Each test was run 5 times:
drop database test
create database test
pgbench -i -s 20 -U test
pgbench -c 10 -t 50000 -v -U test

The I/O scheduler was changed on-the-fly using (for example) "echo cfq >/sys/block/sda/queue/scheduler".

Autovacuum was turned off during the test.

Here are the results. The numbers are those reported as "tps = xxxx (including connections establishing)" (which were almost identical to the "excluding..." tps number).

I/O Sched AVG Test1 Test2 Test3 Test4 Test5
--------- ----- ----- ----- ----- ----- -----
cfq 3355 3646 3207 3132 3204 3584
noop 3163 2901 3190 3293 3124 3308
deadline 3547 3923 3722 3351 3484 3254
anticipatory 3384 3453 3916 2944 3451 3156

As you can see, the averages are very close -- closer than the "noise" between runs. As far as I can tell, there is no significant advantage, or even any significant difference, between the various I/O scheduler algorithms.

(It also reinforces what the pgbench man page says: Short runs aren't useful. Even these two-minute runs have a lot of variability. Before I turned off AutoVacuum, the variability was more like 50% between runs.)

Craig


From: "Scott Marlowe" <scott(dot)marlowe(at)gmail(dot)com>
To: "Craig James" <craig_james(at)emolecules(dot)com>
Cc: pgsql-performance(at)postgresql(dot)org
Subject: Re: RAID 10 Benchmark with different I/O schedulers (was: Performance increase with elevator=deadline)
Date: 2008-05-06 03:15:44
Message-ID: dcc563d10805052015j352d71fdla2cfca22da899590@mail.gmail.com
Views: Raw Message | Whole Thread | Download mbox | Resend email
Lists: pgsql-performance

On Mon, May 5, 2008 at 5:33 PM, Craig James <craig_james(at)emolecules(dot)com> wrote:
>
> (It also reinforces what the pgbench man page says: Short runs aren't
> useful. Even these two-minute runs have a lot of variability. Before I
> turned off AutoVacuum, the variability was more like 50% between runs.)

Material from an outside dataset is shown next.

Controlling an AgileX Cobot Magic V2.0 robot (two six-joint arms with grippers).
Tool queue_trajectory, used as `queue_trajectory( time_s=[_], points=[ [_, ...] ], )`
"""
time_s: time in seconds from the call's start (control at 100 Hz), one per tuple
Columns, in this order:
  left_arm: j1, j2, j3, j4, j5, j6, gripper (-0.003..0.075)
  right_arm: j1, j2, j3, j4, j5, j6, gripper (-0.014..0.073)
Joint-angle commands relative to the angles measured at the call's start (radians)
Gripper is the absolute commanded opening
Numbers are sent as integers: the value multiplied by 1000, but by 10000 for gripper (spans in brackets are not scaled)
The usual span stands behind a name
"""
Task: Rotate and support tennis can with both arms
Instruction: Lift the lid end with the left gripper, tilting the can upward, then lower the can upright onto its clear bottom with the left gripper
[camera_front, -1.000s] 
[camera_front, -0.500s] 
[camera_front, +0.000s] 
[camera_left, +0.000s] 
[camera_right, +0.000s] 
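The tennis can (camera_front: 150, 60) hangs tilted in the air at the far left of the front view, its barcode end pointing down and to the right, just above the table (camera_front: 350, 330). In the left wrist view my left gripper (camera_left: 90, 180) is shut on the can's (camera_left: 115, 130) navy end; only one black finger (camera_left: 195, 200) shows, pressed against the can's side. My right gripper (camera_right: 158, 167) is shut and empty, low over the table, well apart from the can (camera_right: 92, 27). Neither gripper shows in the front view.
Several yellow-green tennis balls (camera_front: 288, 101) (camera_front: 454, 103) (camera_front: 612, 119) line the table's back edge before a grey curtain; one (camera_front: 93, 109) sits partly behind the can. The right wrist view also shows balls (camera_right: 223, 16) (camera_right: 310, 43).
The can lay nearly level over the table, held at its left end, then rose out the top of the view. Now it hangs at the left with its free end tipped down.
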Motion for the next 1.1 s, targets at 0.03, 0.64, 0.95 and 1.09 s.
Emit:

I'd suggest a couple things for more realistic tests. Run the tests
much longer, say 30 minutes to an hour. Crank up your scaling factor
until your test db is larger than memory. Turn on autovacuum, maybe
raising the cost / delay factors so it doesn't affect performance too
negatively. And lastly tuning the bgwriter so that checkpoints are
short and don't interfere too much.

My guess is if you let it run for a while, you'll get a much more
reliable number.


From: Greg Smith <gsmith(at)gregsmith(dot)com>
To: Craig James <craig_james(at)emolecules(dot)com>
Cc: pgsql-performance(at)postgresql(dot)org
Subject: Re: RAID 10 Benchmark with different I/O schedulers (was: Performance increase with elevator=deadline)
Date: 2008-05-06 03:59:30
Message-ID: Pine.GSO.4.64.0805052354120.3752@westnet.com
Views: Raw Message | Whole Thread | Download mbox | Resend email
Lists: pgsql-performance

On Mon, 5 May 2008, Craig James wrote:

> pgbench -i -s 20 -U test

That's way too low to expect you'll see a difference in I/O schedulers.
A scale of 20 is giving you a 320MB database, you can fit the whole thing
in RAM and almost all of it on your controller cache. What's there to
schedule? You're just moving between buffers that are generally large
enough to hold most of what they need.

> pgbench -c 10 -t 50000 -v -U test

This is OK, because when you increase the size you're not going to be
pushing 3500 TPS anymore and this test will take quite a while.

--
* Greg Smith gsmith(at)gregsmith(dot)com http://www.gregsmith.com Baltimore, MD


From: Jeff <threshar(at)torgo(dot)978(dot)org>
To: Craig James <craig_james(at)emolecules(dot)com>
Cc: pgsql-performance(at)postgresql(dot)org
Subject: Re: RAID 10 Benchmark with different I/O schedulers (was: Performance increase with elevator=deadline)
Date: 2008-05-06 12:26:03
Message-ID: 11417349-DBA5-48AA-AE6B-0A376235D421@torgo.978.org
Views: Raw Message | Whole Thread | Download mbox | Resend email
Lists: pgsql-performance


On May 5, 2008, at 7:33 PM, Craig James wrote:

> I had the opportunity to do more testing on another new server to
> see whether the kernel's I/O scheduling makes any difference.
> Conclusion: On a battery-backed RAID 10 system, the kernel's I/O
> scheduling algorithm has no effect. This makes sense, since a
> battery-backed cache will supercede any I/O rescheduling that the
> kernel tries to do.
>

this goes against my real world experience here.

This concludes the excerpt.